The correlation between music and painting is one of the most interesting and long existing themes in the history of art. The paintings of all times and genres delivered an uncountable number of plots, stories and inspirations for musical genre scenes, program music, operas and songs. Different ways of expression are nourished by the same human feelings, desires and fears. The AAA Angst Festival of the Concertgebouw, Stedelijk Museum and Van Gogh Museum took a closer look at fear (angst in Dutch) and dissected this emotion with the help of musical paintings and paintings inspired by music. This anatomy of fear found its powerful symbol in The Scream by Edvard Munch, one of the most famous visual visions of fear.

The compositions of Henri Dutilleux, Alphons Diepenbrock and Mark-Anthony Turnage gave an impressive fear analysis. Dutilleux’s symphonic diptych Timbres, espace, mouvement was written for the Washington National Symphony Orchestra and its chief conductor Mstislav Rostropovitch as In Memoriam for Charles Munch, the former conductor of the Boston Symphony Orchestra and the founder of the Orchestre de Paris. But there was also another artist, whose work had a direct influence on the structure and timbre colours of Timbres, espace, mouvement: Vincent van Gogh. His Nuit étoilée (Starry Night) intrigued the French composer from the very moment he saw it. He decided to ‘extend’ it musically and created a suprisingly corresponding musical space which likes to grow from and upon the colours, lines and visual rythme of Van Gogh’s night. This space is dominated by timbral variety of metal percussion, strings (which are reduced to cellos and double basses), wind and brass instruments. The Royal Concertgebouw Orchestra conjured up clouds of fluid, silky sounds of all dynamic ranges. All these extreme contrasts in registers, tones, dark shadows and luminous lights were brought together with great precision, masterly framed by Otto Tausk. The vivid colors and a dislocated visual perspective of the painting echoed in an increasing feeling of anxciety, spreading around in sound circles.

The threat of fear in Starry Night gave way to the undefinable anticipation of anxiety at twilight. The peaceful ‘mood poem’ Im grossen Schweigen is far from frightening, at least until an evening meditation on the seeshore leads to some disturbing existential thoughts about the meaninglessness of life. And this is inevitable with an unrhymed poem by Friedrich Nietzsche as text. Diepenbrock found the ideal music for the musings of the walker from the Nietzsche’s fifth book of Morgenröte. The deep, clear timbre of the German baritone Detlef Roth perfectly suited the narrative character of Diepenbrock's long melodic reflections and filled his lines with soft, quiet but nevertheless intense emotions. The orchestra was peerless, visibly enjoying Diepenbrock’s flowing lines and the depth of his sound. There was one special moment which resonated most powefully in the hall: the sound of silence. It followed the noices of the city, humming chimes, splashes of sea waves and explosions of drums. Deafening silence, enshrouding the undisturbed surface of the water, was quickly restored after every agitation.
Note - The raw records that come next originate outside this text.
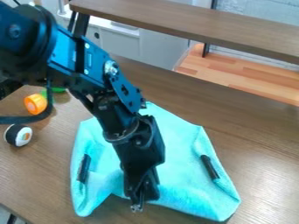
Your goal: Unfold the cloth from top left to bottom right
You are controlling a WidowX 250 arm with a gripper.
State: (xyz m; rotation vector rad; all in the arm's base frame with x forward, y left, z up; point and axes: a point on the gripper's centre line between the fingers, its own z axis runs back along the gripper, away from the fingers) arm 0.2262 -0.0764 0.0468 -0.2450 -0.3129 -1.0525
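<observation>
Cloth [196, 199] lies nearest us, tabletop [265, 153] stretching beyond its right edge; the gripper [137, 207] hangs by its near edge, how wide we can't tell.

the cloth [181, 131] is spread on the tabletop [262, 135], and the end effector [137, 206] is held at its near edge. on the cloth, a left rod [84, 168] and a right rod [209, 167] are placed well apart. left of the cloth, a toy sushi roll [19, 135] is set before a small item [36, 103]. behind the cloth, a raised board [192, 24] is seen.
</observation>
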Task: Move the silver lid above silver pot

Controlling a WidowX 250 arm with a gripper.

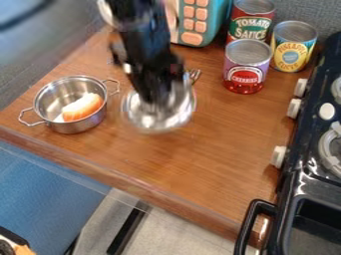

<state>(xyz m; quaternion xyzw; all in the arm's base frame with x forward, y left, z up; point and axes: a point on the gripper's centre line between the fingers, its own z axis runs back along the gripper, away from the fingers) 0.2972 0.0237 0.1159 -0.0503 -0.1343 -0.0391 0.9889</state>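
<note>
The gripper (158,102) hangs from the top edge over the middle left of the counter, its lower end at the top of the silver lid (156,118). The lid is blurred and lies to the right of the pot; whether it touches the counter I cannot tell. The silver pot (75,124) stands uncovered at the left, with two wire handles. Inside it is an orange and white food piece (83,107). The gripper's lower end blends into the lid's shine, hiding how it meets the lid.
Three cans, the nearest a cherries can (246,67), stand at the back right. A teal toy with orange buttons (194,22) is behind the arm. Utensil tines (194,74) show right of the arm. A black stove (306,164) borders the counter (213,154) at the right.
</note>
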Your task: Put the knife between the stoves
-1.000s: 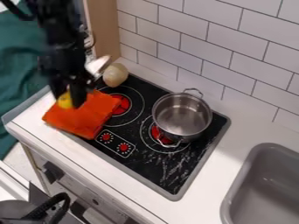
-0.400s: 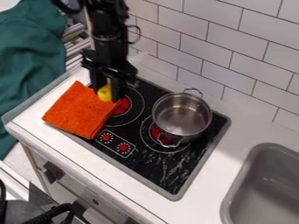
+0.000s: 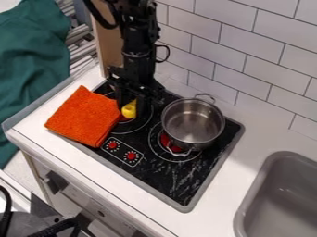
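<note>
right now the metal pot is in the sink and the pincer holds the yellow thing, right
The sink is wrong: the camera view shows the metal pot on the black cooktop. The pincer does hold the yellow thing.

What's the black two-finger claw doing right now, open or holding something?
Black two-finger gripper: closed on a small yellow object, probably the knife's handle, over the flat black stovetop.

Black robot arm (image 3: 137, 48) upright, wrist low, jaws pointing down, slightly parted
</note>
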Motion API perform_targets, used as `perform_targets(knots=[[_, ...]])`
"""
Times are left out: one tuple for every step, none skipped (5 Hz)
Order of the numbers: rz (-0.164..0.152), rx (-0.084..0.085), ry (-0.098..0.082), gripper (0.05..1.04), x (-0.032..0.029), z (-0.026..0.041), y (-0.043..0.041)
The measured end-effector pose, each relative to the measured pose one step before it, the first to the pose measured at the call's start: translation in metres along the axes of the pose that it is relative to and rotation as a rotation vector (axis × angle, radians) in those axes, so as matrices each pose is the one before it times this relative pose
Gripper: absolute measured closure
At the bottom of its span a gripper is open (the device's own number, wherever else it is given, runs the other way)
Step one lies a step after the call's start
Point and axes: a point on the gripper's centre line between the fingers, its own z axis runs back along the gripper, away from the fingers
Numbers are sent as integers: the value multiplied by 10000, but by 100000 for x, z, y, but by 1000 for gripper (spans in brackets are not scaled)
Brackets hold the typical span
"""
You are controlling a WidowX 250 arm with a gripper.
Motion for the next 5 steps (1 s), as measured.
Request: perform_targets(knots=[[-148,27,125,611,1133,-550,-19],[-269,-7,251,611,1166,-567,-683],[-73,37,62,538,566,-48,-302],[-33,-27,105,226,-58,156,-12],[35,37,21,67,-22,3,6]])
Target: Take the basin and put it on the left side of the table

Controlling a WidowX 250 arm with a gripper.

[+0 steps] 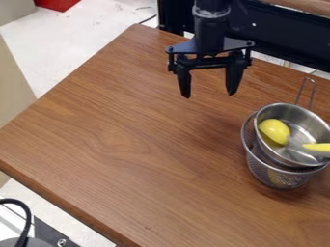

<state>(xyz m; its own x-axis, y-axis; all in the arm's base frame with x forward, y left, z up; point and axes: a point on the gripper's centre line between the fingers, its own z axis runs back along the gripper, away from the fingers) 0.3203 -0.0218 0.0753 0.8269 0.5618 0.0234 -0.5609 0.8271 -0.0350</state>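
Note:
My gripper (pixel 209 94) hangs over the upper middle of the wooden table (pixel 122 125), open, with nothing between its fingers. To its lower right, near the right edge of the view, a shiny metal basin (pixel 301 126) rests tilted inside a wire mesh basket (pixel 274 176). A yellow rounded object (pixel 274 131) lies in the basin, and another yellow piece (pixel 317 147) shows at its right side. The gripper is apart from the basin.
A thin wire handle (pixel 311 91) sticks up behind the basin. A dark frame (pixel 277 34) runs behind the table's far edge. Beyond the front left edge are a black cable (pixel 27 217) and some equipment on the floor side.

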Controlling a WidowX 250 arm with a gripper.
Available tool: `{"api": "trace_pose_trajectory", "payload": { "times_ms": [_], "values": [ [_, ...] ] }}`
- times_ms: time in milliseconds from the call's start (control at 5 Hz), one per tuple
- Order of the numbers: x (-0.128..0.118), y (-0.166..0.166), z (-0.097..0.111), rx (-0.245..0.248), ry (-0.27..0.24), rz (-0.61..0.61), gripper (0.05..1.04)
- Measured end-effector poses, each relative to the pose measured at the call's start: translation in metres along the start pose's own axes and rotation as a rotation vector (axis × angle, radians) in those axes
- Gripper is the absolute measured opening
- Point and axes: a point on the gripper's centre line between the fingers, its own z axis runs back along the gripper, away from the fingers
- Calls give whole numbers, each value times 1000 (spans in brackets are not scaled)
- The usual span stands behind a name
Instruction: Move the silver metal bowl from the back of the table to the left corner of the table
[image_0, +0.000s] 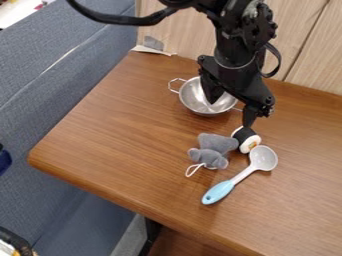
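Your gripper (231, 114) hangs spread wide above the near side of the two-handled metal bowl (193, 98); nearer you than that bowl lies the toy sushi roll (246, 139), probably light and firm, best pinched across its dark band.

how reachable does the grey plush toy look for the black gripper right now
Probably yes: the open black gripper hangs near the grey plush toy and nothing covers it, though the black-and-white cylinder sits close beside it.
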Motion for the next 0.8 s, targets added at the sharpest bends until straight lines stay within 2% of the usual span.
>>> {"api": "trace_pose_trajectory", "payload": {
  "times_ms": [200,400,600,800],
  "values": [
    [-8,-2,-10,-5,41,-5,1000],
    [-18,11,-38,-15,156,-48,1000],
    [-14,28,-45,-15,148,-28,1000],
    [-8,36,-52,5,166,-58,1000]
  ]
}}
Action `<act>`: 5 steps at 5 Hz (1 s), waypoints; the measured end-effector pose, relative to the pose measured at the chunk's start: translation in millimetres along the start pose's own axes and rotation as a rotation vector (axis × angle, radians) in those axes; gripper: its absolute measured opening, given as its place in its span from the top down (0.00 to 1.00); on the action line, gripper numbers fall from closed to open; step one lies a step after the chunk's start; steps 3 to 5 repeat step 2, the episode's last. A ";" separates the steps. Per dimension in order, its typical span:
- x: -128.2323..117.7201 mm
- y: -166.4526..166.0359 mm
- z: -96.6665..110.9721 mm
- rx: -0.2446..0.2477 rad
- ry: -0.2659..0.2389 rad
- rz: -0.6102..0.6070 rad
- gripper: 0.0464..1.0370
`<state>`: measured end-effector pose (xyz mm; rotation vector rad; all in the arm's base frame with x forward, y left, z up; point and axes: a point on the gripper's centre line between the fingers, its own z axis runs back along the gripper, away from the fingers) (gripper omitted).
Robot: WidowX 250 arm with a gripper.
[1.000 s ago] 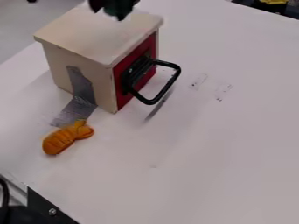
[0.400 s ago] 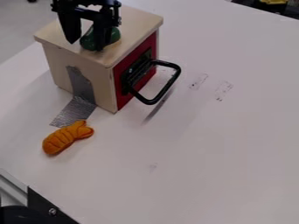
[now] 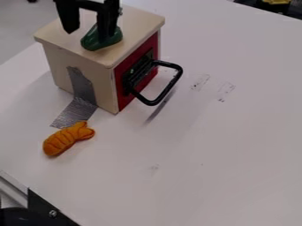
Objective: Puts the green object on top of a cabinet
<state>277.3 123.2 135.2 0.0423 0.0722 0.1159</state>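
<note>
Hanging down into the view from its top edge, upper L, the gripper [image 3: 88,36] is over the cabinet [image 3: 62,75] w/ its two fingers pointing down, nearly vert., tips lowest. Fingers are apart, w/ a wide gap btwn them, not clamped on anything; a black crosspiece joins them up near the view's top edge. Finger on the view's L side ends over the cabinet top, its tip beside the green obj [image 3: 110,39], apart from it in the view; the one on the R side comes down in front of the green obj, overlapping its mid part. Can't tell if that finger touches it. Green obj is on the cabinet top, near the front corner, smooth & rounded, w/ a narrower part rising btwn the fingers. Cabinet stands upright on the white table [image 3: 224,154], pale sides, red front w/ a black loop handle [image 3: 153,103] sticking out. Grey tape [image 3: 82,84] runs down its pale side & onto the table. Orange obj [image 3: 62,140], ridged, lies on the table near the tape's lower end, at the view's lower L.
</note>
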 end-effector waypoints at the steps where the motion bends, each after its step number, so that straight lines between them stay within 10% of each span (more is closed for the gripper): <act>1: 3.8 -8.9 41.8 0.013 -0.080 -0.080 0.04; 5: 2.9 -24.4 60.5 -0.004 -0.120 -0.175 0.04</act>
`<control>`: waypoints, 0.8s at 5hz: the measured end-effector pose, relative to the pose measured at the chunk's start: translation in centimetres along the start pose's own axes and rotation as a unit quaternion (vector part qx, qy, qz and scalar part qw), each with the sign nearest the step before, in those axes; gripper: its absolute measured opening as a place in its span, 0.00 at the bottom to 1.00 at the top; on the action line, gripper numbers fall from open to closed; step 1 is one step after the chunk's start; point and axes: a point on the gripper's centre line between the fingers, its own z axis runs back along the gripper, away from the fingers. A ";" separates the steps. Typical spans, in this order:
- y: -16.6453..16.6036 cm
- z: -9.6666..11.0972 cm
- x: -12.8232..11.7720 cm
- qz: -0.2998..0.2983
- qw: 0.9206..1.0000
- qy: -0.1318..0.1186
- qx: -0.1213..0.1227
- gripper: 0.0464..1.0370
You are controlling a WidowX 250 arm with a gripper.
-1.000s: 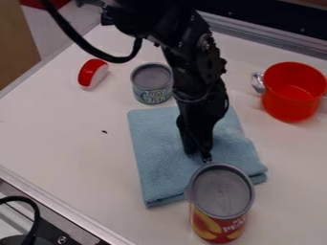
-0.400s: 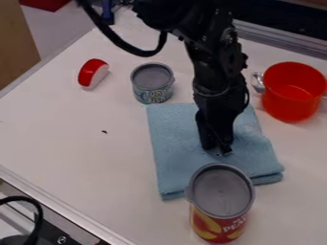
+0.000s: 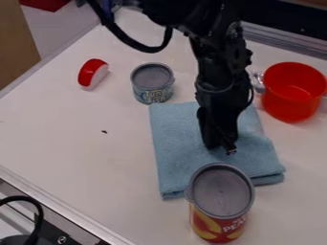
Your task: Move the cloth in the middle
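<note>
Camera view: the cloth (image 3: 178,153) has shifted nearer the pot (image 3: 284,109).

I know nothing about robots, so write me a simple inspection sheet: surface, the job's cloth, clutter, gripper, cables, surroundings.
Surface: white table, a dark speck on it; spills: nothing seen.
Job's things: blue cloth, folded, lying flat.
Clutter: short can behind the cloth; tall can at its near edge, contact unclear; red pot at right; red-and-white piece at left.
Gripper: black gripper, low over the cloth; grip unclear.
Cables: one cable loops beside the arm, another at lower left.
Surroundings: brown panel at upper left; people: nothing seen.
</note>
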 end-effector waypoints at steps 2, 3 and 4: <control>1.9 3.1 -0.1 0.072 0.997 -0.009 0.014 0.62; 2.3 4.8 -0.1 0.099 0.995 -0.027 0.018 0.90; 2.9 6.5 -0.2 0.120 0.992 -0.039 0.008 0.96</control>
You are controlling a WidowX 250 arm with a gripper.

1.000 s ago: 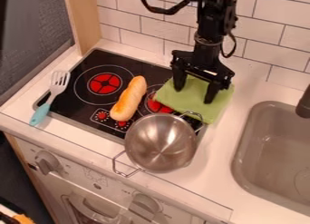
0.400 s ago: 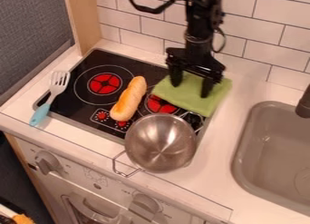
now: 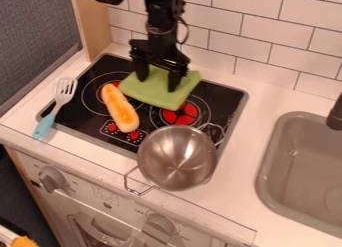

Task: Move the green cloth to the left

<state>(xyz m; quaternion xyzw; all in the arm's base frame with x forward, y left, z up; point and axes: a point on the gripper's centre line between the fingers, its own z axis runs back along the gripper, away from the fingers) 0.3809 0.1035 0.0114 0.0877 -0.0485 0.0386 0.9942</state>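
Note:
My gripper (image 3: 157, 84) is over the back middle of the stove, its two fingers apart and pointing down onto the green cloth (image 3: 155, 95). The cloth lies folded flat across the rear of the black stovetop, between the two red burners, and partly covers the left one. Both fingertips meet the cloth's upper surface.
A yellow-orange bread roll (image 3: 120, 108) lies against the cloth's left side. In front stands a metal pot (image 3: 177, 158); a fork with a blue handle (image 3: 56, 107) lies at the stove's left edge. The sink (image 3: 304, 166) is at the right, the tiled wall (image 3: 267, 36) behind.
The gripper and the green cloth have moved left together, uncovering the right burner. The bread roll has been shifted left and turned, its far end now pointing to the upper left.

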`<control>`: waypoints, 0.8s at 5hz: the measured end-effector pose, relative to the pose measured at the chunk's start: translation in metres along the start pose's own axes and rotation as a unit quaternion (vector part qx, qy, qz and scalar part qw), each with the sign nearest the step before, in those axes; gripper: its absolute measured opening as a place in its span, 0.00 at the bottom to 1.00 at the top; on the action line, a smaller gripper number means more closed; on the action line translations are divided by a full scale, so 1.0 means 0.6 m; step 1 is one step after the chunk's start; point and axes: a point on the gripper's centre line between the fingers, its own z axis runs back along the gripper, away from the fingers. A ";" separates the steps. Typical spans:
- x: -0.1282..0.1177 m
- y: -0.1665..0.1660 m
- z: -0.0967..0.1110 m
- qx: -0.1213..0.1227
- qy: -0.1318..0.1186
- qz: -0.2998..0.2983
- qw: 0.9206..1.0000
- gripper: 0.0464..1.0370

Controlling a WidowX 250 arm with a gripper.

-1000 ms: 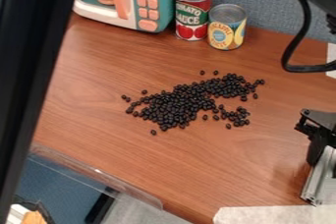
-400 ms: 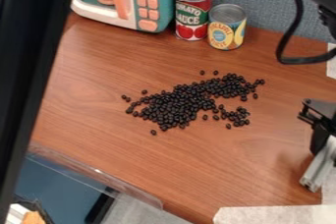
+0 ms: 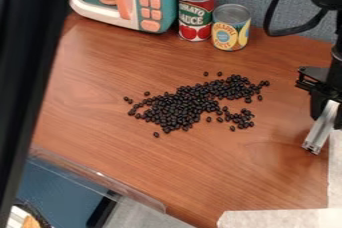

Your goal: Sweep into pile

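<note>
Right edge now, the black 2-finger hand (image 3: 326,113) is clamped on 1 long, pale-grey bar (image 3: 318,133), its lower end slanting left! Mid-bench (image 3: 167,169), small black beans (image 3: 179,108) spread lengthwise, lower left to upper right.

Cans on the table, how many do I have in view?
2. The red-labelled can stands beside the toy microwave; the yellow-labelled can stands next to it, on the side away from the microwave.
</note>
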 end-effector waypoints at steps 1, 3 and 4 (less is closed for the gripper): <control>0.024 0.022 -0.009 0.010 -0.003 0.032 0.999 0.33; 0.052 0.068 -0.021 0.030 0.004 0.132 0.991 0.33; 0.058 0.094 -0.020 0.035 -0.003 0.174 0.984 0.33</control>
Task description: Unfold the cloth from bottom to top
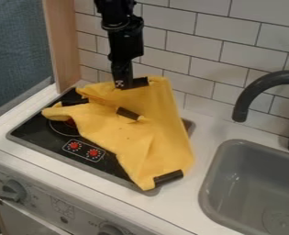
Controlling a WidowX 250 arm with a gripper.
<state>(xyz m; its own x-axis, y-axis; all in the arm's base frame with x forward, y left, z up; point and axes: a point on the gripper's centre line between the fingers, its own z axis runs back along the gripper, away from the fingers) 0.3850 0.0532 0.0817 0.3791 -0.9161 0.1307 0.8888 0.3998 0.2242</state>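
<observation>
While the black gripper is held low at the upper edge of the yellow cloth, how far its jaws are parted cannot be told, nor can it be made out whether any fabric is gripped between them. Just beside the gripper's tip, on its right in the view, a short dark piece is seen at the cloth's upper edge. Above, the gripper is carried by the black arm, which is brought in from the top of the view.

The stovetop is partly covered by the cloth, which is spread in uneven folds, with one narrow part laid out toward the left and a broad part brought down toward the front right. A second dark piece is seen near the middle of the cloth, and a third at its lower right corner, by the stovetop's front edge. Two red printed dials are left uncovered at the front.

The stovetop is set in a white counter. To the right, a grey sink is overhung by a dark, curved faucet. The counter is backed by white tiles, bordered on the left by a wooden post.
</observation>
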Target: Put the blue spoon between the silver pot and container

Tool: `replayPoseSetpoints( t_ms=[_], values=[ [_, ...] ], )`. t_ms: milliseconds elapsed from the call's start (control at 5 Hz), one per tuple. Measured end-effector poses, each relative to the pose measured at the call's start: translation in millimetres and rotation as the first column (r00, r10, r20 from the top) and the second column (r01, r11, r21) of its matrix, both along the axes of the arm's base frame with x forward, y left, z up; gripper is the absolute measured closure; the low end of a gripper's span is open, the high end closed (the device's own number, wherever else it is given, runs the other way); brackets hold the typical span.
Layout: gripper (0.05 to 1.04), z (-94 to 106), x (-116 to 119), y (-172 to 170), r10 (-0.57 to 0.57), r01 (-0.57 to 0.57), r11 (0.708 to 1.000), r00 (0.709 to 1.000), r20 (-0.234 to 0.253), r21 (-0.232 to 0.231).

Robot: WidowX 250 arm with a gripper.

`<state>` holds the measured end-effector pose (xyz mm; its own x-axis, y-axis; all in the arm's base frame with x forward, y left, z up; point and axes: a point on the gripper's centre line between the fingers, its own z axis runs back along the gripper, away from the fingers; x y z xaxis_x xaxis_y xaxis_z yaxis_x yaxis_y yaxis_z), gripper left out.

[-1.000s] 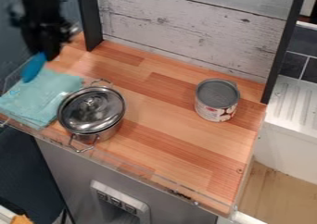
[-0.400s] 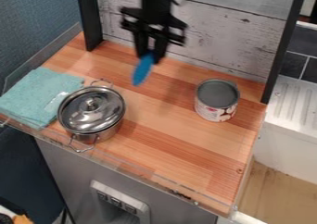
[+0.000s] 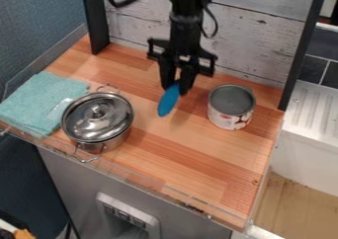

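Note:
My black gripper [image 3: 176, 87] hangs over the wooden counter between the pot and the can, nearer the can. It is shut on the blue spoon [image 3: 169, 100], whose blue end points down and slightly left, seemingly above the wood. The silver pot [image 3: 99, 120], with its lid on, stands at the counter's left front. To the right of the spoon stands the container, a can with a grey top [image 3: 231, 106] and a printed label.
A folded teal cloth [image 3: 41, 102] lies left of the pot and close to it. Black posts and a whitewashed wood wall [image 3: 244, 40] bound the counter's back. A low clear rim [image 3: 158, 186] runs along its front. A white sink [image 3: 310, 109] is at the right.
From the upper left, the gripper has travelled right with the blue spoon in it, then further right and lower. The pot, can and cloth have stayed put.

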<state>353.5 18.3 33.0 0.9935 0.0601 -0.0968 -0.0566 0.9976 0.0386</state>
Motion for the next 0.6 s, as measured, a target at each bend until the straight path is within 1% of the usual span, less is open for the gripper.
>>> replayPoseSetpoints(
  t_ms=[200,400,600],
  values=[
    [0.727,-9.2,-0.5,-5.6,-0.053,0.053,0.999,0.998,-0.014,0.005],
    [0.675,-18.1,-2.9,-6.6,-0.069,0.069,0.998,0.997,-0.028,-0.001],
    [0.367,-18.4,-3.5,-6.6,-0.087,0.087,0.996,0.996,-0.031,-0.003]
  ],
)
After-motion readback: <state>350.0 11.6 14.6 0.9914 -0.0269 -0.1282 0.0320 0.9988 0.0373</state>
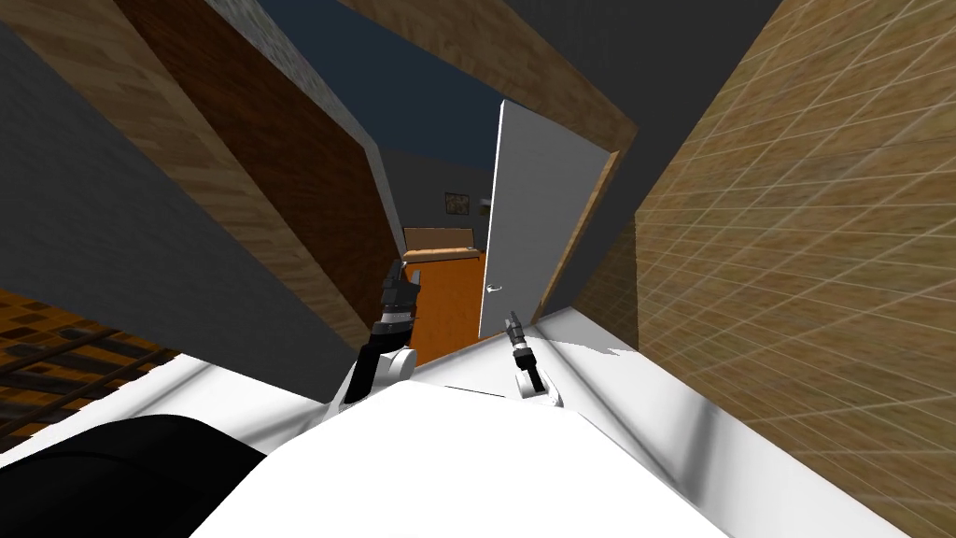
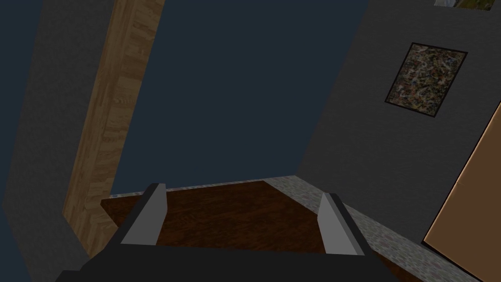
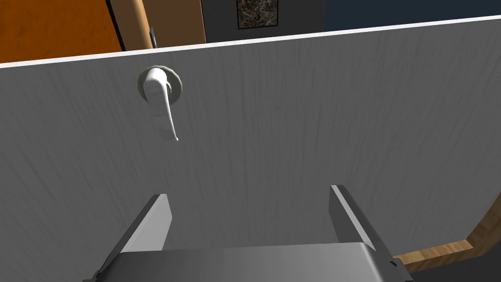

Silence, on the contrary, was the only sound which did not occur in Turnage's Three Screaming Popes. In no time the wind instruments and percussion produced opening dissonances of all ranges and shapes, and were eagerly followed by the rest of the orchestra. A haunting, jazzy rhythm chased a chorus of high, cutting, mocking sounds. A swelling chorus of cackling, choking and shaking like the laughter hyenas, exploded in harsh screeches. This intriguing composition, played for the first time by the Royal Concertgebouw Orchestra, had clearly indicated visual sources of inspiration: the paintings of Frances Bacon. All the three Popes were shown on screen above the stage. Pope I (1951), Pope II (1951) and Study after Velázquez’s Portrait of pope Innocent X (1953) undoubtedly contributed to the changing atmosphere in the hall after the relatively peaceful anxiety of Dutilleux and Diepenbrock. While Bacon’s popes were studies of horror and danger, Turnage makes no study of violence – he portrays it. The intertwining of furious orchestral screams with dark dissonances created total deformations which became frighteningly realistic. In music, fear may lose its colours and visualisation effect but it definitely obtains its voice and becomes really palpable.